Вугар с упреком посмотрел на него:
— Интересно рассуждаешь! А я думаю иначе.
— Нельзя ли узнать, как именно? — Насмешливая улыбка скривила губы Исмета. — Уж не собираешься ли пойти к ней в сыновья?
— Угадал, собираюсь, — гордо ответил Вугар. — Не знаю, смогу ли хоть в малой степени заменить погибших детей, но сделаю все, чтобы ей не пришлось краснеть за меня!
— А ты, оказывается, рыцарь! — расхохотался Исмет. — Вот уж не ожидал!
— Не смейся! — спокойно ответил Вугар. — Это простая человечность, элементарная благодарность. И тебе советую: сейчас же идем к ней. Попросишь прощения за свою опрометчивость, и не сомневаюсь, что она от всего сердца простит тебя. И жизнь ее продлится по меньшей мере на десять лет.
— О нет! — Исмет решительно замахал руками. — Я не дурак, чтобы отказываться от хорошей, удобной квартиры и пренебречь заботами благороднейшей Мархамат-ханум! Вернуться в курятник без света и воздуха?!
Вугар хотел возразить, но что-то тяжелое ударилось о его грудь и со звоном упало на пол. Исмет швырнул ключ.
— Можешь отправляться и забрать свое барахло! Очень сожалею, что был твоим носильщиком! — крикнул он.

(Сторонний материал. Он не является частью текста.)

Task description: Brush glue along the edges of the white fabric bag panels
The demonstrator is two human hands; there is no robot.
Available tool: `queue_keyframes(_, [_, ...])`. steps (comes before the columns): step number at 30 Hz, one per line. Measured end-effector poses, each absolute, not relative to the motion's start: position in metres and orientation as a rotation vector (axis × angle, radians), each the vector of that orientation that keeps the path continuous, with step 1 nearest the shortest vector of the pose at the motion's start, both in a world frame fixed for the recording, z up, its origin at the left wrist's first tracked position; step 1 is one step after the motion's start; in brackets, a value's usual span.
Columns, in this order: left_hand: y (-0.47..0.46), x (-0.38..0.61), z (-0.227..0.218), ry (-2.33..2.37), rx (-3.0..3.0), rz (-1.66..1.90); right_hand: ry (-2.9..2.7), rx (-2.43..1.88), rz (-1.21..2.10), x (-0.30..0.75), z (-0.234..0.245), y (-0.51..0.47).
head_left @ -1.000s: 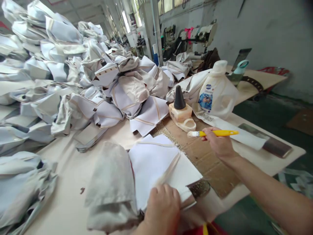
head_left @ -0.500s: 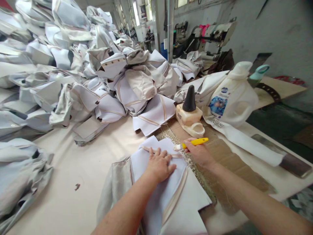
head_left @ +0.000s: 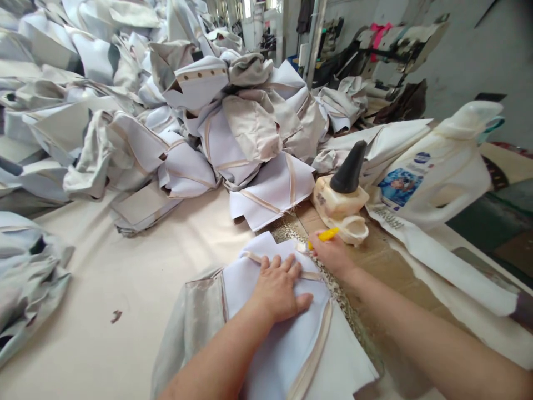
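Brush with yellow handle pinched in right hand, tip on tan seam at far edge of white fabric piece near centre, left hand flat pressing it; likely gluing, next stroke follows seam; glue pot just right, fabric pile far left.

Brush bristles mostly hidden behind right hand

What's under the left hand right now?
The left hand lies flat on a white fabric piece with tan seams, which rests on the table. Whatever is beneath the fabric is covered.
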State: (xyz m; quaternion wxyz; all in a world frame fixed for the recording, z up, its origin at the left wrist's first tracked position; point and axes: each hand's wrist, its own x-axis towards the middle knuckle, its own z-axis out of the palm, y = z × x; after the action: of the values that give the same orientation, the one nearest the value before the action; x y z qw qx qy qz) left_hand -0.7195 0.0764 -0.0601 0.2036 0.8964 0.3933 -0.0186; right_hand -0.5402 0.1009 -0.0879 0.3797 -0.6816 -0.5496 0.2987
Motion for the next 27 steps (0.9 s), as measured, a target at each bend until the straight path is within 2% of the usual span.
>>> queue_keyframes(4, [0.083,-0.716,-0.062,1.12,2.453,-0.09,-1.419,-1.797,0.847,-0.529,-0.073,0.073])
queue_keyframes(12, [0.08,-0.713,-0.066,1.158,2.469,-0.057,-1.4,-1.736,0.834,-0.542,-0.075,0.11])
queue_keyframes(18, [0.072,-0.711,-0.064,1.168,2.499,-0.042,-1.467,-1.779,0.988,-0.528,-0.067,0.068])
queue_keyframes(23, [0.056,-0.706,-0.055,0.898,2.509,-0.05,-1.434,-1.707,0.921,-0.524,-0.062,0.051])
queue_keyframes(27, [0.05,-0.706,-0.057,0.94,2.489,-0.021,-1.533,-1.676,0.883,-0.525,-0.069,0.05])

Не сказав ни слова, Вугар нагнулся и поднял ключ.
Глава двенадцатая
Исмет как на крыльях вылетел из института. Надо немедленно рассказать обо всем Мархамат-ханум! Отказ Вугара перебраться на новую квартиру обрадовал Исмета. Наконец-то Мархамат-ханум переменит к нему свое отношение. А мириться с Вугаром он не станет. Настал момент — он сведет счеты с молочным братом!
Он хорошо знал, что у Вугара слова не расходятся с делом, ложь, двуличие чужды ему. Если Вугар говорит, что Алагёз ему не нужна, значит, это правда. И хотя Исмет выслушивал его уверения с кривой физиономией, делая вид, что не верит, он был совершенно спокоен. Его раздражало и оскорбляло другое: Мархамат-ханум, становясь с каждым днем настойчивее в своей борьбе за Вугара, на Исмета не обращала никакого внимания. Исмет негодовал, бесился и без всяких к тому оснований переносил злобу и ненависть на Вугара. «Чем он лучше меня? — Злился Исмет. — Почему Мархамат и Алагёз не желают замечать меня?»